“Hay quienes no temen a los muertos, porque han aprendido a
abrazar sus almas.”
En un rincón polvoriento del Magdalena Medio, donde el río
serpentea con heridas abiertas por la guerra, vivía Magdalena, una mujer de
rostro curtido por la brisa caliente y los suspiros de los ausentes. Nadie supo
nunca de dónde venía, como si hubiera brotado de la misma tierra dolida, parida
por el silencio y los clamores del monte.
La llamaban la animera, porque tenía por costumbre
rezar por las almas sin nombre, por los cuerpos que el río devolvía sin voz ni
historia. Mientras otros corrían del espanto, ella se arrodillaba junto a los
huesos, tejía oraciones con el murmullo del viento y cubría los restos con
flores silvestres, como si fueran coronas de dignidad.
Su casa, una choza de bahareque, era altar y refugio. En las
paredes colgaban escapularios desteñidos, velones derretidos y un crucifijo de
palo, roído por la humedad, que parecía llorar cada vez que traían otro cuerpo
hallado en la maleza. Magdalena no preguntaba por el pasado de los muertos.
Para ella, todo ser humano tenía derecho a un adiós.
Dicen que hablaba con las ánimas en las madrugadas, que las
oía suspirar en el humo del fogón o tocarle las trenzas cuando el gallo aún no
cantaba. A cambio, los espíritus le confiaban secretos, revelaban los sitios
donde dormían los desaparecidos, y ella acudía con su pala y su rezo a darles
reposo.
No recibía paga ni buscaba reconocimiento. Su alma era un
cántaro lleno de compasión, y su oficio sagrado, invisible a los ojos del
mundo, era redimir el olvido.
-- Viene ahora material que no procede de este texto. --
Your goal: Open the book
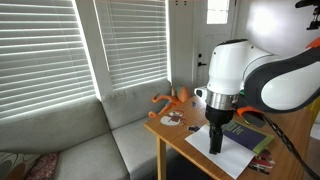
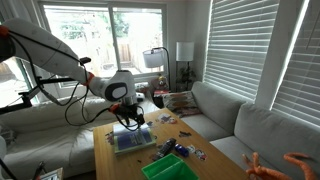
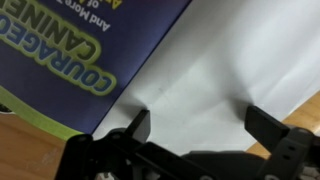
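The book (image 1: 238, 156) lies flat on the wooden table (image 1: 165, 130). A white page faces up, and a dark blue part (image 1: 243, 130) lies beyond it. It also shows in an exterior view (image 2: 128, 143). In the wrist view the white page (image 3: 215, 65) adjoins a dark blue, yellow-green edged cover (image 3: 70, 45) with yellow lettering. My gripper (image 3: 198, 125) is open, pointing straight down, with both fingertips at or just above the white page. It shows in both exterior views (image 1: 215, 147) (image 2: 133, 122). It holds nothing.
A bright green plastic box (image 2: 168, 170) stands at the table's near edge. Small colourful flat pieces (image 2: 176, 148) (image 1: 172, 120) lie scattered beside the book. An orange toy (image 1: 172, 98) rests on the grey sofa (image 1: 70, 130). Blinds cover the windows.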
En los cementerios sin lápidas, ella plantaba
cruces de madera y escribía con carbón una palabra que nunca se borraba: Presente.
Cuando Magdalena partió, nadie encontró su cuerpo. Algunos
dicen que se la llevó el río para devolverla a su origen. Otros creen que ahora
camina entre los vivos y los muertos, guiando a las madres que aún buscan a sus
hijos, o susurrando consuelo en las noches cuando el miedo vuelve.
Pero los que conocieron su paso por la tierra saben una
verdad profunda: Magdalena no murió. Se volvió alma peregrina, oración
encarnada, memoria viva. Y en cada cruz sin nombre, su espíritu reza.